What it does do is put pressure on developers and researchers to move faster. Quantum-resistant cryptography is an active area of work — it’s not like nobody’s thinking about this. But moving an entire network like Bitcoin toward new cryptographic standards isn’t simple. It requires broad consensus, careful implementation, and probably a long transition period where old and new formats coexist.
The stakes are high enough that getting it wrong would be catastrophic. And getting it right takes time the community might not have as much of as it thinks.
Industry Hasn’t Agreed on a Fix
That’s the uncomfortable part of where things stand. There’s no unified response yet. The Bitcoin community hasn’t reached consensus on what to do, or even exactly how urgent the problem is. Some developers treat quantum risk as a distant concern. Others think the industry is already behind.
Glassnode’s report lands somewhere in the middle — urgent enough to flag publicly, vague enough on timing that it doesn’t force an immediate crisis response.
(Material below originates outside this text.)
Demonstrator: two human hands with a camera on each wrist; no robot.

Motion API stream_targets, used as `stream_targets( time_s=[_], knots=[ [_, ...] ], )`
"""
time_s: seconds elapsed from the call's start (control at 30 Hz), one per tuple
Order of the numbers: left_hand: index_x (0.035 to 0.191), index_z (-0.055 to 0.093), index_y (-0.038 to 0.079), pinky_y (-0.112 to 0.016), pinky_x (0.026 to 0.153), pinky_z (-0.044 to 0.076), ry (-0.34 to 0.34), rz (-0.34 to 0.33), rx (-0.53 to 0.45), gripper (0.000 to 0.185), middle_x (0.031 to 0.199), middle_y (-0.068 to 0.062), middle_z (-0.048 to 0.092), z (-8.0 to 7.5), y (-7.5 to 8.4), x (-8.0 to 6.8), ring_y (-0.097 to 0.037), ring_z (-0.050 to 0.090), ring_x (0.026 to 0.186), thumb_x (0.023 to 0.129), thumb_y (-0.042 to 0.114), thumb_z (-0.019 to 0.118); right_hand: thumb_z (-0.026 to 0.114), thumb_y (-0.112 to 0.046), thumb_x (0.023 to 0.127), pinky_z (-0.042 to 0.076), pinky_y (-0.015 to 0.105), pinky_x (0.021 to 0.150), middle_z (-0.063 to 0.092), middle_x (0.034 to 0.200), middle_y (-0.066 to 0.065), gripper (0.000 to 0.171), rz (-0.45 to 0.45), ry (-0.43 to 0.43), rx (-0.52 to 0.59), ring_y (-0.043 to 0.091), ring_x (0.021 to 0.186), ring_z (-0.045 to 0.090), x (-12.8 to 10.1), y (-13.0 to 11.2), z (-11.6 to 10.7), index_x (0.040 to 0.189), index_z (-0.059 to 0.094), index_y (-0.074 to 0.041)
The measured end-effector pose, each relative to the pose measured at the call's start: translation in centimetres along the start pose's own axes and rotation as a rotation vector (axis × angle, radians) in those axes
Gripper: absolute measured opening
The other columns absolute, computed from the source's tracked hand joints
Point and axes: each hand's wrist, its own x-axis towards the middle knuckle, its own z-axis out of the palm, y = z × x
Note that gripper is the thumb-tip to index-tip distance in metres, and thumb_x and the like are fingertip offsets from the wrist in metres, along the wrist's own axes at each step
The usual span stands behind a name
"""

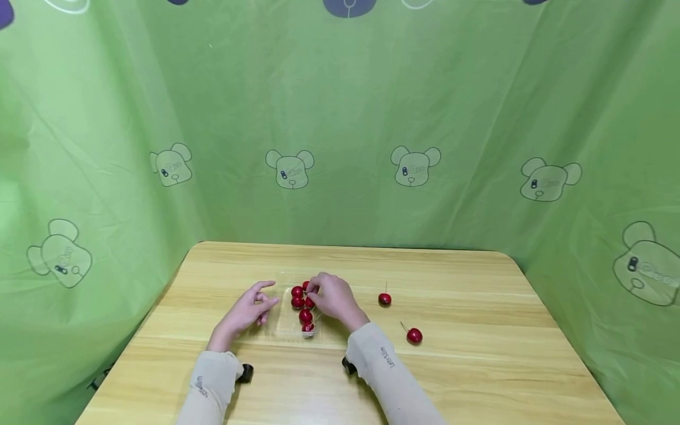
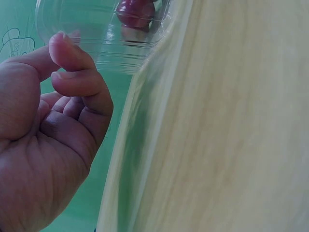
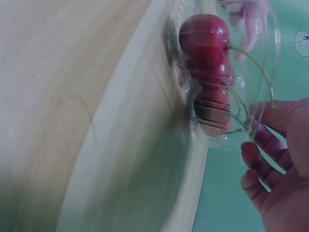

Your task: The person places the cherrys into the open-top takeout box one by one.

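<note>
Reaching over the clear plastic tray of cherries at mid-table, right hand with fingers curled, grasp on a cherry impossible to tell; left hand relaxed beside the tray, holding nothing; two loose cherries lying to the right on the wooden table.

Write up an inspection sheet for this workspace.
Surface: light wooden table.
Job's things: clear plastic tray holding several red cherries.
Clutter: two loose cherries on the table, one farther back, one nearer.
Hands: left hand rests by the tray's left edge, holding nothing; right hand is over the tray among the cherries, grasp not clear.
Cables: nothing seen.
Surroundings: green curtain with bear prints on three sides.
</note>
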Motion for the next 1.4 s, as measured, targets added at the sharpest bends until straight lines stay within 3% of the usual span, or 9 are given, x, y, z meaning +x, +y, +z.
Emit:
stream_targets(
  time_s=[0.33,0.73,1.03,1.17,1.4],
  knots=[
    [0.157,0.033,0.001,-0.021,0.050,0.048,0.001,-0.002,0.000,0.067,0.091,-0.015,0.065,0.0,-0.2,0.1,-0.011,0.055,0.057,0.102,0.020,0.067,0.073,-0.016,0.096,0.053,0.030,0.075,0.068,0.095,-0.006,0.009,0.036,0.016,0.035,0.009,0.078,0.058,-1.5,2.0,-2.4,0.104,0.077,-0.016],
    [0.158,0.035,0.006,-0.022,0.053,0.050,0.004,-0.028,-0.012,0.067,0.095,-0.016,0.065,0.0,0.2,0.0,-0.012,0.057,0.060,0.102,0.021,0.067,0.074,-0.014,0.095,0.052,0.031,0.074,0.068,0.091,-0.006,0.008,0.101,0.037,0.036,0.010,0.077,0.057,-6.5,7.9,-7.2,0.102,0.077,-0.012],
    [0.158,0.033,0.004,-0.022,0.053,0.049,0.003,-0.016,-0.013,0.067,0.093,-0.016,0.063,-0.1,0.5,-0.2,-0.012,0.056,0.060,0.102,0.020,0.066,0.070,-0.013,0.099,0.051,0.029,0.073,0.070,0.093,-0.001,0.011,0.174,-0.063,0.105,0.015,0.079,0.060,-10.9,12.3,-10.2,0.107,0.077,-0.009],
    [0.158,0.034,0.005,-0.022,0.053,0.049,0.004,-0.018,-0.020,0.067,0.095,-0.017,0.063,-0.1,0.5,-0.3,-0.012,0.056,0.061,0.102,0.020,0.067,0.070,-0.014,0.100,0.052,0.027,0.074,0.072,0.097,-0.001,0.011,0.158,-0.120,0.144,0.014,0.083,0.061,-12.0,13.9,-10.5,0.107,0.077,-0.011],
    [0.158,0.033,0.003,-0.022,0.052,0.049,-0.012,-0.006,-0.015,0.068,0.092,-0.016,0.063,0.1,0.0,-0.1,-0.012,0.057,0.060,0.102,0.021,0.066,0.066,-0.006,0.099,0.053,0.036,0.088,0.073,0.103,-0.002,0.018,0.126,-0.201,0.188,0.016,0.098,0.064,-13.2,15.6,-10.4,0.102,0.080,-0.017]
  ],
)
But the 1.92 million BTC number is concrete, and it’s hard to look at 9.6% of total supply and call it a rounding error.
What makes this particularly tricky is that the coins at risk are largely older holdings. They’re not moving. They sit in wallets with exposed public keys, which is exactly what makes them more readable to a sufficiently powerful quantum machine. Coins in modern address formats are harder to attack. But the legacy coins aren’t going anywhere on their own.
So the question isn’t just technical. It’s also social and economic — who bears responsibility for migrating those coins to safer formats? What happens to Bitcoin that’s lost, forgotten, or held by someone who doesn’t know there’s a problem?
No answers from Glassnode on that front. The report raises the issue, puts a number on it, and leaves the rest to the industry.
The 1.92 million BTC figure is now in the public record.
Frequently Asked Questions
How many Bitcoin does Glassnode say are at quantum risk?
Glassnode’s May 20 report flags 1.92 million Bitcoin — about 9.6% of total supply — as vulnerable to potential quantum computing attacks due to legacy cryptographic signatures.
Did Glassnode give a timeline for when quantum attacks could happen?
No. The report doesn’t specify when these vulnerabilities might be exploited, only that the risk is real and the community should start developing countermeasures now.